Weiter überlegt ein Bhikkhu: Wenn es mir gut geht, wachsen mir die unheilsamen Regungen und die heilsamen schwinden; wenn ich mich aber einschränke, schwinden mir die unheilsamen Regungen und die heilsamen wachsen. Wäre es also nicht besser, wenn ich mich einschränkte? Dann schränkt er sich ein, und die unheilsamen Regungen schwinden ihm, während die heilsamen wachsen. Nach einiger Zeit aber schränkt er sich nicht mehr ein, und zwar deshalb, weil er den Zweck, den er mit der Einschränkung verfolgte, erreicht hat. Wie ein Pfeilschmied, der eine Pfeilspitze durch doppeltes Durchglühen scharf und brauchbar gemacht hat, sie nach einiger Zeit nicht noch einmal durchglüht, weil er ja seinen Zweck erreicht hat, ebenso schränkt sich ein Bhikkhu, der durch Einschränkung die unheilsamen Regungen zum Schwinden und die heilsamen zum Wachsen gebracht hat, nach einiger Zeit nicht mehr ein, weil er seinen Zweck erreicht hat. Auch so ist Mühe und Anstrengung fruchtbar.
Wenn dann ein Vollendeter in der Welt erscheint[3] und die Lehre verkündet, entschließt sich jemand, ihm nachzufolgen, wird Bhikkhu, führt einen reinen Lebenswandel und befolgt die Ordensregeln. Hat er die fünf Hemmnisse abgetan, dann erreicht er die vier Stufen der Versenkung. Auch so ist Mühe und Anstrengung fruchtbar.
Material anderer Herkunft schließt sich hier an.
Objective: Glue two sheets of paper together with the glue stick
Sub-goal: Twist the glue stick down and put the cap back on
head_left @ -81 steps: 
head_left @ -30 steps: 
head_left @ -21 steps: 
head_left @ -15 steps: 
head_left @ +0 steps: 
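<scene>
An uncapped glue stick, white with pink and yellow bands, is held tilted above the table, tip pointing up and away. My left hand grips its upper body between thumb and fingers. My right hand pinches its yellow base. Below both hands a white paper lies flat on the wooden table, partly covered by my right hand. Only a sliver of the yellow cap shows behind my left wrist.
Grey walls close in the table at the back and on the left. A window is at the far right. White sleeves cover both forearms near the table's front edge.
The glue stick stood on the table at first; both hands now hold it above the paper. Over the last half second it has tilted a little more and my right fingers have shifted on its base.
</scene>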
Aus dieser Lehre des Vollendeten sind folgende zehn rühmlichen Schlußfolgerungen zu ziehen: Wenn Glück und Leid der Wesen durch vorgeburtliches Tun verursacht ist, dann hat der Vollendete in früherem Leben viel Gutes getan, da er jetzt frei von Anwandlungen so viel Glück erlebt. Wenn Glück und Leid der Wesen von einem Weltschöpfer bestimmt wird, dann ist der Vollendete von einem guten Schöpfer geschaffen worden. Wenn Glück und Leid der Wesen vom Zufall abhängen, dann hat der Vollendete einen glücklichen Zufall getroffen. Wenn Glück und Leid der Wesen von der Menschenrasse abhängen, dann gehört der Vollendete zu einer guten Menschenrasse. Wenn Glück und Leid der Wesen von ihren Bestrebungen im gegenwärtigen Leben abhängen, dann sind die Bestrebungen des Vollendeten im gegenwärtigen Leben gut. Ob nun Glück und Leid der Wesen abhängen oder nicht abhängen von vorgeburtlichem Tun, von der Bestimmung eines Weltschöpfers, vom Zufall, von der Menschenrasse oder von Bestrebungen im gegenwärtigen Leben, in jedem Falle ist der Vollendete rühmenswert. So sprach der Erhabene. Mit Freude und Dank nahmen die Bhikkhus seine Darlegung an.
[1]Die Niganthas nannten ihren Meister Nataputta <Jina> d. h. <Sieger>, und wurden daher später Jinisten oder (indisch) Jaina genannt.
[2]Wie im 95. Sutta, hier aber nicht recht passend.
[3]Im Text ausführlich mit denselben Worten wie im 27. Sutta.